═══ Available data ═══
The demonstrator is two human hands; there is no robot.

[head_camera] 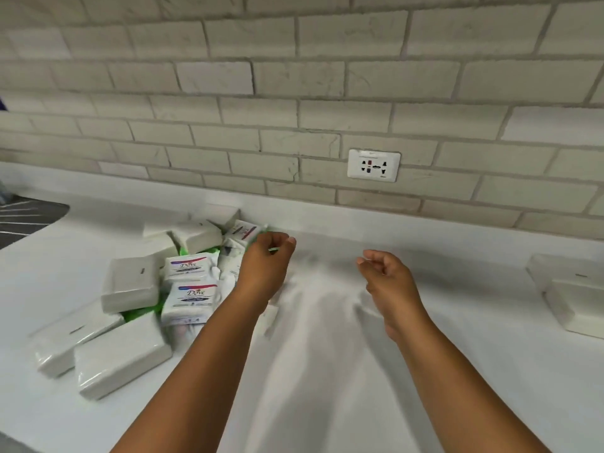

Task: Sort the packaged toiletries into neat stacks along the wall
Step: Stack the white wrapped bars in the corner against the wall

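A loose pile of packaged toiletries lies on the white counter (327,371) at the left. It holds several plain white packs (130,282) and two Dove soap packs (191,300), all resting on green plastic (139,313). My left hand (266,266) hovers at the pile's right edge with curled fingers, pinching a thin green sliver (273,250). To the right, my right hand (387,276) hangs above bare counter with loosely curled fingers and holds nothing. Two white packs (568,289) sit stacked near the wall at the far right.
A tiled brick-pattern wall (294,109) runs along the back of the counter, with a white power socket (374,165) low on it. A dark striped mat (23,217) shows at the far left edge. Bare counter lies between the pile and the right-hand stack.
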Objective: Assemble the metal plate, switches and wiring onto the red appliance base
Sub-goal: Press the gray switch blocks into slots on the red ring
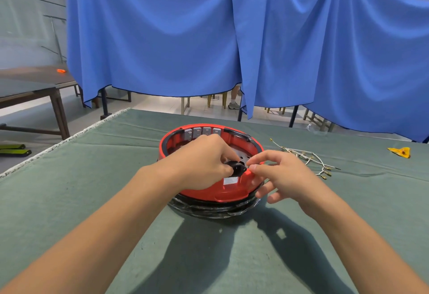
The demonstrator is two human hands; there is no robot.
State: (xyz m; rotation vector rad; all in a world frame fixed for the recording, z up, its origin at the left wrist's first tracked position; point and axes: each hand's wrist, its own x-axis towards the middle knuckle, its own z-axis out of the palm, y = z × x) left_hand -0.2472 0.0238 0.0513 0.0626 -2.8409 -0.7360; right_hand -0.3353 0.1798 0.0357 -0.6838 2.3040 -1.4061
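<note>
Both hands meet over the red appliance base [220, 191], which sits mid-table on the green cloth [69, 201]. My left hand [199, 163] pinches a small black socket part [235, 167] at the near wall of the base, and my right hand [285, 175] brings thumb and forefinger together just beside it, the other fingers loosely curled. Inside the round base, a row of grey switches [202, 131] lines the far wall. White wiring [306, 158] with brass terminals lies to the right.
</note>
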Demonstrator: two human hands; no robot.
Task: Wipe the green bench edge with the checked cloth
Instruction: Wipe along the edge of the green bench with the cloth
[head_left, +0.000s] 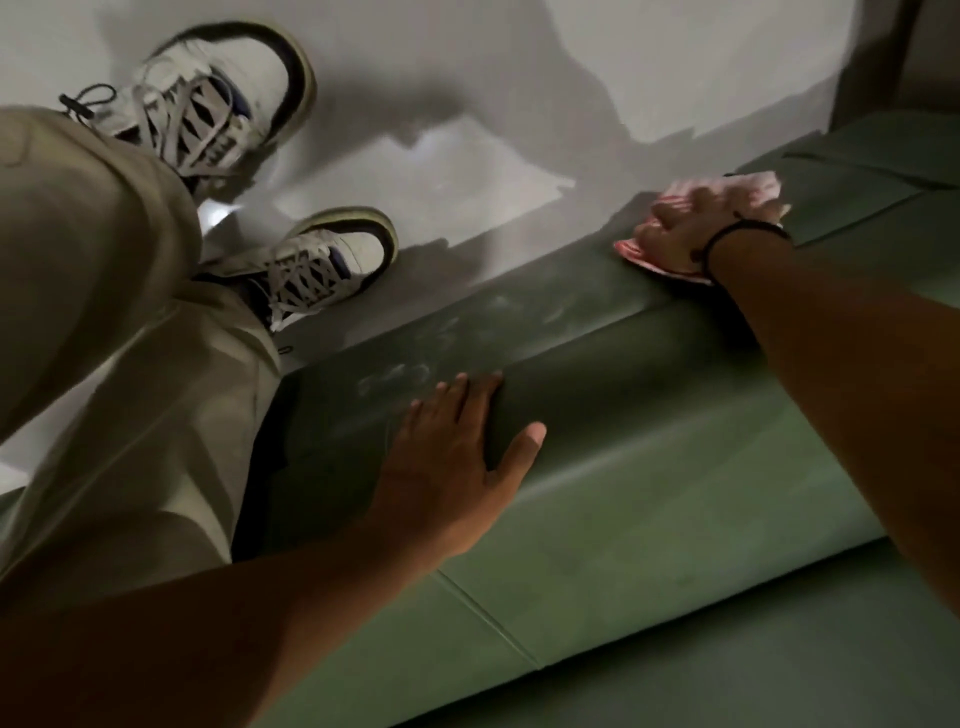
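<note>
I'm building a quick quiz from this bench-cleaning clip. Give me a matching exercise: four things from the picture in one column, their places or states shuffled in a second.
Things:
1. right hand
2. left hand
3. checked cloth
4. shoes

States:
a. standing on the grey floor
b. flat and bare on the green bench edge
c. pink, bunched under a hand
d. pressing the cloth, black band at the wrist

Pairs: 1-d, 2-b, 3-c, 4-a

no readable text, labels or numbers — none anywhere
</note>
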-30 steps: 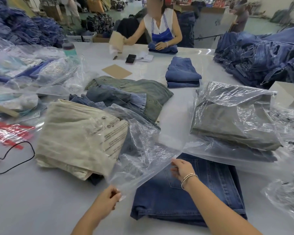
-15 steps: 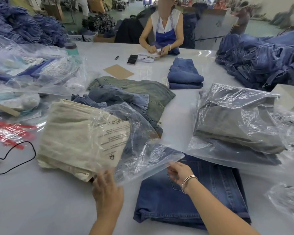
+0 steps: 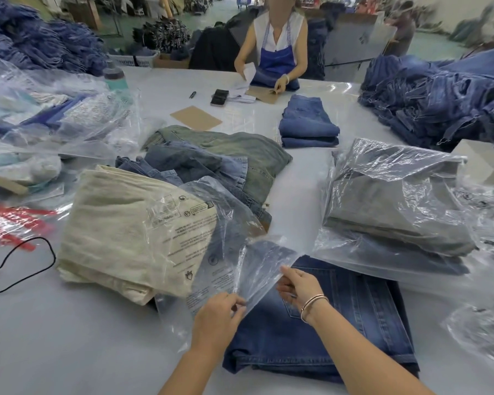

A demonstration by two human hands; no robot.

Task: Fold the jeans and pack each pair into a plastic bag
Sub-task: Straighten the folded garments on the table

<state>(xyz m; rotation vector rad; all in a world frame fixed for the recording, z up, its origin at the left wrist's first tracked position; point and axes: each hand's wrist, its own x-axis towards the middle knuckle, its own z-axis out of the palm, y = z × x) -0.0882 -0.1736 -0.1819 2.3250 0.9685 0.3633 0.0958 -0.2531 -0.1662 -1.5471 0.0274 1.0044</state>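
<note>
**A:** So where's the pair going in next? Can't tell from over here.

**B:** The folded dark blue jeans (image 3: 320, 332) lie flat on the surface (image 3: 69, 352) right under both hands, long side running away from the person. The empty plastic bag (image 3: 234, 269) hangs just above their near-left corner, its mouth facing the jeans.

**A:** And the hands?

**B:** Left hand (image 3: 217, 317) pinches 1 edge of the bag's mouth, right hand (image 3: 298, 286) pinches the other. Looks like they're peeling it open. Right one's nearer the jeans' middle.
</note>
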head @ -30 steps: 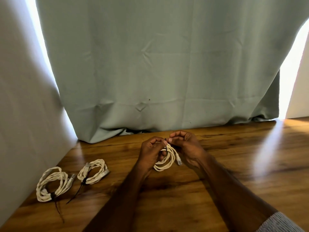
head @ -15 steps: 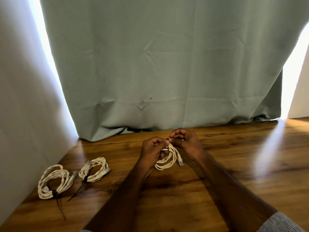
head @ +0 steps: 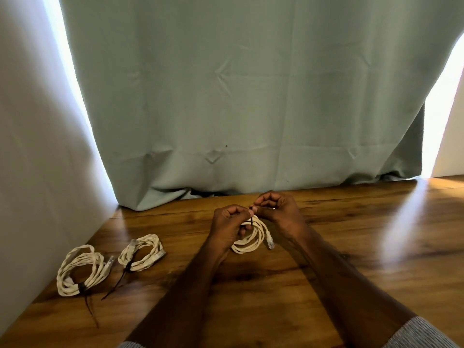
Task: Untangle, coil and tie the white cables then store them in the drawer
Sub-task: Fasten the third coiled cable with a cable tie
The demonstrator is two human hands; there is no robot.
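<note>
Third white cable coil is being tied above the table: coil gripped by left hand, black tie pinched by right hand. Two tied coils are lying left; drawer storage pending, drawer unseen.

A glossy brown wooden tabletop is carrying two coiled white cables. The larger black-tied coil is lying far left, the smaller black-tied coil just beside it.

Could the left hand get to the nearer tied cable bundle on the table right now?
Probably yes: bare table lies between the left hand and that bundle, but it first must release the coil it holds.
</note>
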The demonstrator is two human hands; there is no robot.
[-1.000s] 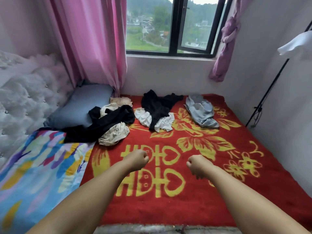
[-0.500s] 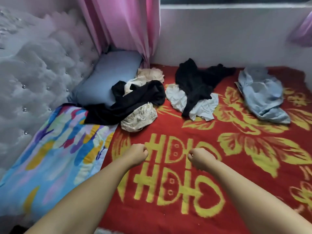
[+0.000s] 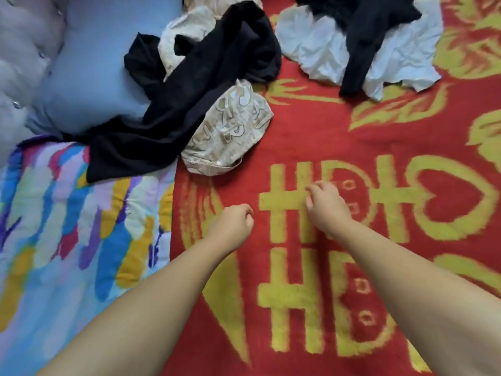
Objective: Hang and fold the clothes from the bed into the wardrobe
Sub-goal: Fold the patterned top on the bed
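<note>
A long black garment point(image 3: 189, 93) lies crumpled across a cream patterned garment point(image 3: 230, 131) on the bed's left half. Further right, a second black garment point(image 3: 363, 36) lies over a white one point(image 3: 322, 50). My left hand point(image 3: 230, 223) hovers over the red blanket point(image 3: 352, 137) in a fist, empty, a short way below the cream garment. My right hand point(image 3: 325, 204) is beside it, fingers loosely curled and holding nothing. The wardrobe is out of view.
A blue pillow point(image 3: 92, 69) lies at the upper left against a tufted grey headboard point(image 3: 19, 58). A multicoloured quilt point(image 3: 67, 226) covers the bed's left side next to the red blanket with yellow motifs.
The view has dropped and moved in towards the clothes; window and curtains have left the frame. Both hands have reached forward towards the cream garment, and the right hand's fingers have loosened.
</note>
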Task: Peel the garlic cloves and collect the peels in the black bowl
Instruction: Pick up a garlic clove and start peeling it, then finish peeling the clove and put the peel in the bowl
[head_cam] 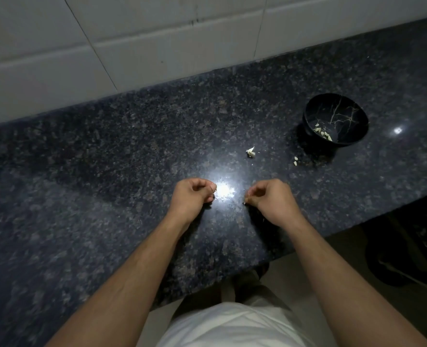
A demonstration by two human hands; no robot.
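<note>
White shirt cloth [232,326] is seen lowest, between two bare forearms. Over the dark speckled granite counter [107,171], the left hand [191,194] and the right hand [270,196] are curled, fingertips pinched; what is held cannot be told, since glare hides it. Beyond the right hand, a pale garlic piece [251,152] lies. Further right, the black gold-veined bowl [335,119] holds pale peels [323,134]; small scraps [295,161] lie beside it.

Dim overall. Hard white glare spot on polished table [223,189], smaller glint far right. Soft focus throughout; wide-angle bending of edges, corners darkened.
</note>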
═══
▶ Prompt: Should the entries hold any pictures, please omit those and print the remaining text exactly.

▶ Result of the task:
The demonstrator is two human hands; there is no robot.

[head_camera] 

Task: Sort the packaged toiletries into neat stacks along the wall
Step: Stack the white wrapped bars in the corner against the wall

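A loose pile of packaged toiletries lies on the white counter (327,371) at the left. It holds several plain white packs (130,282) and two Dove soap packs (191,300), all resting on green plastic (139,313). My left hand (266,266) hovers at the pile's right edge with curled fingers, pinching a thin green sliver (273,250). To the right, my right hand (387,276) hangs above bare counter with loosely curled fingers and holds nothing. Two white packs (568,289) sit stacked near the wall at the far right.
A tiled brick-pattern wall (294,109) runs along the back of the counter, with a white power socket (374,165) low on it. A dark striped mat (23,217) shows at the far left edge. Bare counter lies between the pile and the right-hand stack.
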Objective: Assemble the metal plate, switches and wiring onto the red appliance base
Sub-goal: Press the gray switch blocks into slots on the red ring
The demonstrator is two human hands; there is no robot.
State: (xyz m; rotation vector rad; all in a world frame fixed for the recording, z up, its origin at the left wrist's first tracked position; point and axes: each hand's wrist, its own x-axis towards the middle knuckle, its own z-axis out of the palm, y = z × x) left_hand -0.2472 0.0238 0.0513 0.0626 -2.8409 -0.7360; right_hand -0.3353 0.1798 0.0357 -0.6838 2.3040 -1.4061
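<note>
Both hands meet over the red appliance base [220, 191], which sits mid-table on the green cloth [69, 201]. My left hand [199, 163] pinches a small black socket part [235, 167] at the near wall of the base, and my right hand [285, 175] brings thumb and forefinger together just beside it, the other fingers loosely curled. Inside the round base, a row of grey switches [202, 131] lines the far wall. White wiring [306, 158] with brass terminals lies to the right.
</note>
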Demonstrator: two human hands; no robot.
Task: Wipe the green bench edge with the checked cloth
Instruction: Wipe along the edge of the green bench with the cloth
[head_left, +0.000s] 
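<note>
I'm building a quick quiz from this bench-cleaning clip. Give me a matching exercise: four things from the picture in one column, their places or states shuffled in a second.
Things:
1. right hand
2. left hand
3. checked cloth
4. shoes

States:
a. standing on the grey floor
b. flat and bare on the green bench edge
c. pink, bunched under a hand
d. pressing the cloth, black band at the wrist

Pairs: 1-d, 2-b, 3-c, 4-a

no readable text, labels or numbers — none anywhere
</note>
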-30 steps: 
-15 steps: 
+0 steps: 

A demonstration by two human hands; no robot.

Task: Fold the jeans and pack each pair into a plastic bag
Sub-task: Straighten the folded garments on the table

<state>(xyz m; rotation vector rad; all in a world frame fixed for the recording, z up, its origin at the left wrist's first tracked position; point and axes: each hand's wrist, its own x-axis towards the middle knuckle, its own z-axis out of the palm, y = z × x) -0.0882 -0.1736 -0.1819 2.3250 0.9685 0.3633 0.0958 -0.2531 -0.1662 -1.5471 0.0274 1.0044</state>
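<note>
**A:** So where's the pair going in next? Can't tell from over here.

**B:** The folded dark blue jeans (image 3: 320, 332) lie flat on the surface (image 3: 69, 352) right under both hands, long side running away from the person. The empty plastic bag (image 3: 234, 269) hangs just above their near-left corner, its mouth facing the jeans.

**A:** And the hands?

**B:** Left hand (image 3: 217, 317) pinches 1 edge of the bag's mouth, right hand (image 3: 298, 286) pinches the other. Looks like they're peeling it open. Right one's nearer the jeans' middle.
</note>
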head @ -30 steps: 
head @ -15 steps: 
head @ +0 steps: 
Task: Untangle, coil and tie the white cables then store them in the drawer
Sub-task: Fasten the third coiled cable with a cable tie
The demonstrator is two human hands; there is no robot.
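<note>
Third white cable coil is being tied above the table: coil gripped by left hand, black tie pinched by right hand. Two tied coils are lying left; drawer storage pending, drawer unseen.

A glossy brown wooden tabletop is carrying two coiled white cables. The larger black-tied coil is lying far left, the smaller black-tied coil just beside it.

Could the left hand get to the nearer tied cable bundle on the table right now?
Probably yes: bare table lies between the left hand and that bundle, but it first must release the coil it holds.
</note>
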The demonstrator is two human hands; there is no robot.
[-1.000s] 
[-0.500s] 
[+0.000s] 
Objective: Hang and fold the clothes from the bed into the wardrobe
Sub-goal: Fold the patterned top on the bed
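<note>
A long black garment point(image 3: 189, 93) lies crumpled across a cream patterned garment point(image 3: 230, 131) on the bed's left half. Further right, a second black garment point(image 3: 363, 36) lies over a white one point(image 3: 322, 50). My left hand point(image 3: 230, 223) hovers over the red blanket point(image 3: 352, 137) in a fist, empty, a short way below the cream garment. My right hand point(image 3: 325, 204) is beside it, fingers loosely curled and holding nothing. The wardrobe is out of view.
A blue pillow point(image 3: 92, 69) lies at the upper left against a tufted grey headboard point(image 3: 19, 58). A multicoloured quilt point(image 3: 67, 226) covers the bed's left side next to the red blanket with yellow motifs.
The view has dropped and moved in towards the clothes; window and curtains have left the frame. Both hands have reached forward towards the cream garment, and the right hand's fingers have loosened.
</note>
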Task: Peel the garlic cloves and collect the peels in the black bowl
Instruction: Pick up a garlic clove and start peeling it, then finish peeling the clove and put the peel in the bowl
[head_cam] 
A demonstration by two human hands; no robot.
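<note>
White shirt cloth [232,326] is seen lowest, between two bare forearms. Over the dark speckled granite counter [107,171], the left hand [191,194] and the right hand [270,196] are curled, fingertips pinched; what is held cannot be told, since glare hides it. Beyond the right hand, a pale garlic piece [251,152] lies. Further right, the black gold-veined bowl [335,119] holds pale peels [323,134]; small scraps [295,161] lie beside it.

Dim overall. Hard white glare spot on polished table [223,189], smaller glint far right. Soft focus throughout; wide-angle bending of edges, corners darkened.
</note>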

Nothing further is required of this output.